Amazon rainforest conservation gets $215 million boost
In a major new effort to conserve nature for generations to come, the Brazilian government, the World Wildlife Fund and other partners announced Wednesday the creation of a $215 million fund that will go towards long-term protection of 150 million acres of the Amazon rainforest.
The funding will go to support the Amazon Region Protected Areas Program, or ARPA, which comprises 15 percent of the Brazilian Amazon. In 1998, the Brazilian government pledged to triple the areas of the Amazon under legal protection, leading to the 2003 partnership between nongovernmental organizations and governmental agencies.

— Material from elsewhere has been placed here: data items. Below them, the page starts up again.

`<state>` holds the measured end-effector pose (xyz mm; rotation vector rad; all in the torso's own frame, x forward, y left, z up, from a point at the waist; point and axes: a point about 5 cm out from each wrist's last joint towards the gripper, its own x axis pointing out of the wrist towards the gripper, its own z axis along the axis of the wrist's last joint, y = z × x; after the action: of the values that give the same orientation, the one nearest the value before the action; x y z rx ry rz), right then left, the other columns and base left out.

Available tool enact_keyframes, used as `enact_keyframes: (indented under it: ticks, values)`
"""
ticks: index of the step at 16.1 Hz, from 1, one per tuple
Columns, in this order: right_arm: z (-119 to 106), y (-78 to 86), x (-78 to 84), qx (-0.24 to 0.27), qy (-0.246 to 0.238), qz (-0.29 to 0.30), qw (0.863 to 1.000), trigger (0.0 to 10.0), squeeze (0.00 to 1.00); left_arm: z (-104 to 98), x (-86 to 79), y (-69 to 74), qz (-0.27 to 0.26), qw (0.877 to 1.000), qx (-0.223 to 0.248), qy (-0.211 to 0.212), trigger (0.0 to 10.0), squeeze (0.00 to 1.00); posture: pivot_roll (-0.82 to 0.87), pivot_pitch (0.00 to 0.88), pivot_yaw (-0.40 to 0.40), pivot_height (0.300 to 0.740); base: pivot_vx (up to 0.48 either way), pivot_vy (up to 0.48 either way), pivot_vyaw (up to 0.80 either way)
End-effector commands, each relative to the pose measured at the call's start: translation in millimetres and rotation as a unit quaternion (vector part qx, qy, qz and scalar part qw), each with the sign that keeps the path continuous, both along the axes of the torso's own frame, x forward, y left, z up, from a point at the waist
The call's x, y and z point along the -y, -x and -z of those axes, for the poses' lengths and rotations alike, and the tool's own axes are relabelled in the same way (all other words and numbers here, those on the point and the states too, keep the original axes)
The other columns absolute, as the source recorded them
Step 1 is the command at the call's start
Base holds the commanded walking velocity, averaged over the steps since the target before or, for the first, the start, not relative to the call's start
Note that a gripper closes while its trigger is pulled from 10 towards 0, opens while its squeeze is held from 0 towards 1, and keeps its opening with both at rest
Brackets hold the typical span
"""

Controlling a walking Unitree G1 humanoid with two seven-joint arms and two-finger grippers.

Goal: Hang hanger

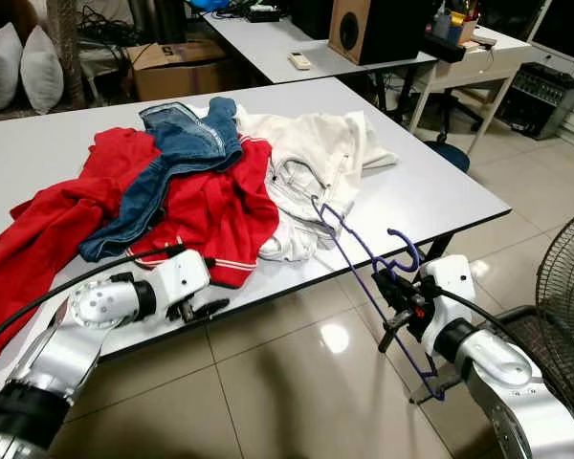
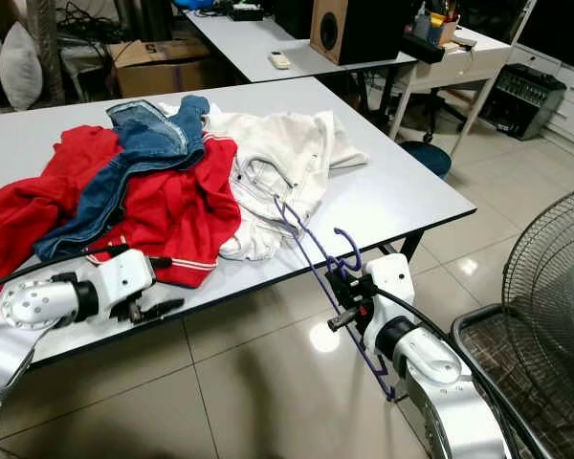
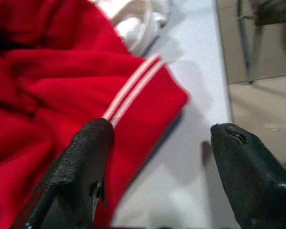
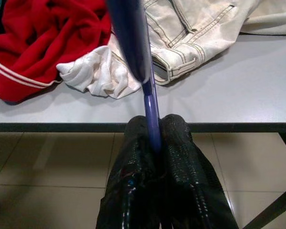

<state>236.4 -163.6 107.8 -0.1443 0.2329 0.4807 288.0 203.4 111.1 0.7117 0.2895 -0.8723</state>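
Clamped jaws of the right gripper (image 1: pixel 399 308) pinch the wire of a blue hanger (image 1: pixel 364 251), held off the table's front edge over the tiled floor (image 1: pixel 287 382); the hanger's far end reaches up over the edge to the white garment (image 1: pixel 316 158), and its hook curls just above the gripper. Left gripper (image 1: pixel 203 308), jaws apart, sits at the front edge of the white table (image 1: pixel 430 191), its fingers (image 3: pixel 86 162) bracketing the striped hem of a red garment (image 1: pixel 210 206). Blue jeans (image 1: pixel 172 163) lie across the red clothing, and the pile leaves the table's right portion bare. Open floor lies between the two arms. A standing fan's grille (image 1: pixel 564 287) crowds the right arm closely. Beyond the table stand a second desk with a speaker (image 1: pixel 364 29), and a cardboard box (image 1: pixel 177 62) whose printing is too small to read.
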Motion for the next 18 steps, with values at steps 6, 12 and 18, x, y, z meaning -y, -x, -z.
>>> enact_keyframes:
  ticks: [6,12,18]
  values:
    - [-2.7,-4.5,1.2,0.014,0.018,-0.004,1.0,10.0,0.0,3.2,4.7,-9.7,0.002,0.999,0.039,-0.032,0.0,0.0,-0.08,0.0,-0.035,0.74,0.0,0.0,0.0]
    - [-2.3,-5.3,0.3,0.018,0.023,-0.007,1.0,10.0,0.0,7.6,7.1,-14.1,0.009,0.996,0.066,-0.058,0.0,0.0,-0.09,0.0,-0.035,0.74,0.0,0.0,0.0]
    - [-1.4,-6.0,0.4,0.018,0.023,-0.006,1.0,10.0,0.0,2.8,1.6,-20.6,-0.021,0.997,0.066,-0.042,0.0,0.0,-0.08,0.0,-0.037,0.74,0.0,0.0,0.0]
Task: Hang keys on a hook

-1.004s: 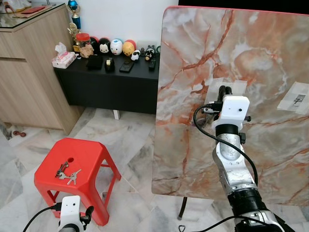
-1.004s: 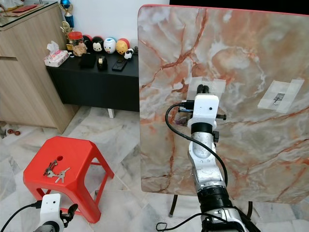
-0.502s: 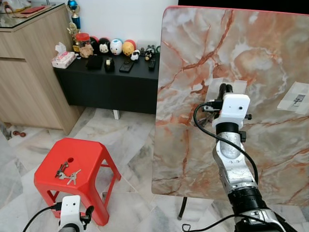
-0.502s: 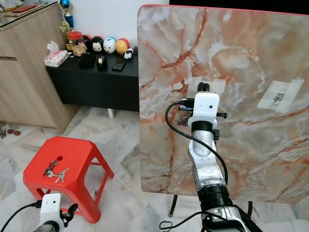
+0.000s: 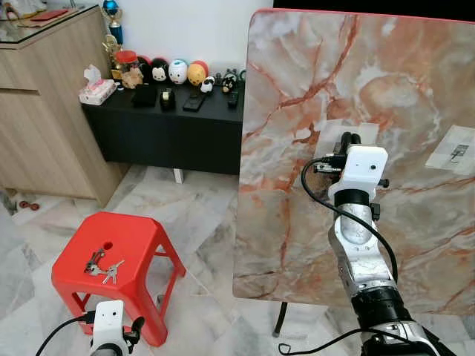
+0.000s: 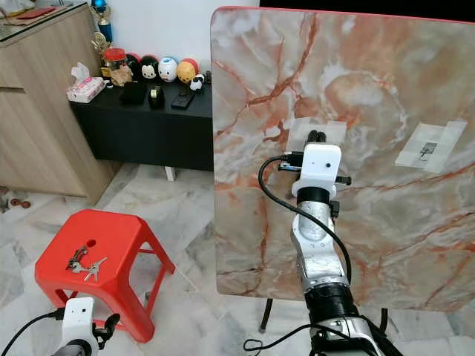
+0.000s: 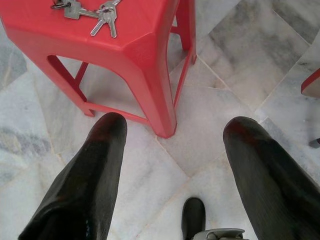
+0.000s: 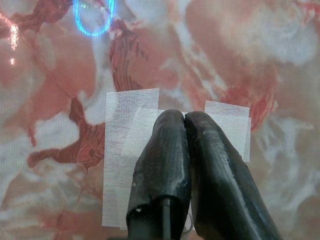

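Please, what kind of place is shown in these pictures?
Most likely a room in a home: a marble-tiled floor, a wooden cabinet, and a low black sideboard carrying small cartoon figurines and a tissue box. A red plastic stool stands nearby.

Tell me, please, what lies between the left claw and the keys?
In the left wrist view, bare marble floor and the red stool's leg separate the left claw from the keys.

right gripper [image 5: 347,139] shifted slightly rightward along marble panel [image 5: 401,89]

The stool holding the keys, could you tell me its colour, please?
The stool is red, clearest in the left eye view.
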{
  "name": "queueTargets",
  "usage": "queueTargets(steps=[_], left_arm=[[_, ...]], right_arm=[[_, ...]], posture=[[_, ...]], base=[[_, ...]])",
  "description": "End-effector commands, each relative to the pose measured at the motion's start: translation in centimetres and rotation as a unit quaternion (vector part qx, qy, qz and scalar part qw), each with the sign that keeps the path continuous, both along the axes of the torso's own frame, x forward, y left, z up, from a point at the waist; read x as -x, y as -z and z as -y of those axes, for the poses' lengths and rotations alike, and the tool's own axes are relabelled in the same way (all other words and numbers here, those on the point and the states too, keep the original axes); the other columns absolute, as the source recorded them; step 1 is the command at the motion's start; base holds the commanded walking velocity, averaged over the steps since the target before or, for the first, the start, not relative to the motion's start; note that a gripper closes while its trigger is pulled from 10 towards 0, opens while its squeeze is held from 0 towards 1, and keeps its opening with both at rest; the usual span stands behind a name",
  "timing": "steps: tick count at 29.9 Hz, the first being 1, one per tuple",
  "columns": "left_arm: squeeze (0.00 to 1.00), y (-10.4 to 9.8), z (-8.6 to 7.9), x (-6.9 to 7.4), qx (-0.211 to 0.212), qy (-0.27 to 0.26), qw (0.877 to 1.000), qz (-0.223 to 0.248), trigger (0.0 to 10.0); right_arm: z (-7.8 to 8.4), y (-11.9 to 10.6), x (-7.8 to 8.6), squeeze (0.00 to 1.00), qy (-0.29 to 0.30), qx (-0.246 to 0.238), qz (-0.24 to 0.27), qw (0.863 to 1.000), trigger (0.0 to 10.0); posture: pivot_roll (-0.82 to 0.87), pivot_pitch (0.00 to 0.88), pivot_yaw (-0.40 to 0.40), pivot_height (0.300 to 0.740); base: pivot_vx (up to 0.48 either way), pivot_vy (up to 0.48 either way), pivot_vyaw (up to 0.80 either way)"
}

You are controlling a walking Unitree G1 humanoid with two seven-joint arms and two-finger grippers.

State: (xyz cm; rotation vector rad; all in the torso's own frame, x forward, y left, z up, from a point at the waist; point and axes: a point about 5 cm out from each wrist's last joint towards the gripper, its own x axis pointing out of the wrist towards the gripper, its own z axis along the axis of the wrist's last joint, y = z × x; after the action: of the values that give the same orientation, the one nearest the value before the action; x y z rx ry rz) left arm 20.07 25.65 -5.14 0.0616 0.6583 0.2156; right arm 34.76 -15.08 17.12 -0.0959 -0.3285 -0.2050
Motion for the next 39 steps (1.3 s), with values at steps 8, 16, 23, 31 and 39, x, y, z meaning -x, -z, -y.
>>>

In the span of a decade, the ARPA program has conserved 128 million acres of rich, biodiverse rainforests -- approximately one and a half times the size of California. However, the Brazilian government had reported that in 2012, deforestation in the Amazon had increased by nearly a third, reversing a decade of declining rates. Some environmentalists blamed it on the government's recent changes to conservation law, Reuters reported.
However, those involved hope this funding initiative will ensure more progress. The $215 million will be disbursed slowly over a period of 25 years, during which time the Brazilian government will be expected to increase internal funding and assume greater responsibility for supporting conservation efforts.
"The Brazilian rainforest is at the heart of our country," Maria Cecilia Wey de Brito, CEO of WWF in Brazil, said in a press release. "It is what defines us. The Brazilian government's leadership in helping to create and maintain this fund provides us with more confidence than ever that we can slow the arc of deforestation in our rainforest and create a model for large-scale conservation worldwide."
In addition to the WWF, partners supporting the program include the German government, the Inter-American Development Bank, the Global Environment Facility, the World Bank and a number of private foundations.
"The explosion in demand for natural resources has made our parks and world heritage sites vulnerable," Carter Roberts, president and CEO of WWF, said in a press release. "So we convened leading financial thinkers and philanthropic partners to create a plan for a first-of-its-kind bridge fund to ensure ARPA's inspiring success story can be told forever."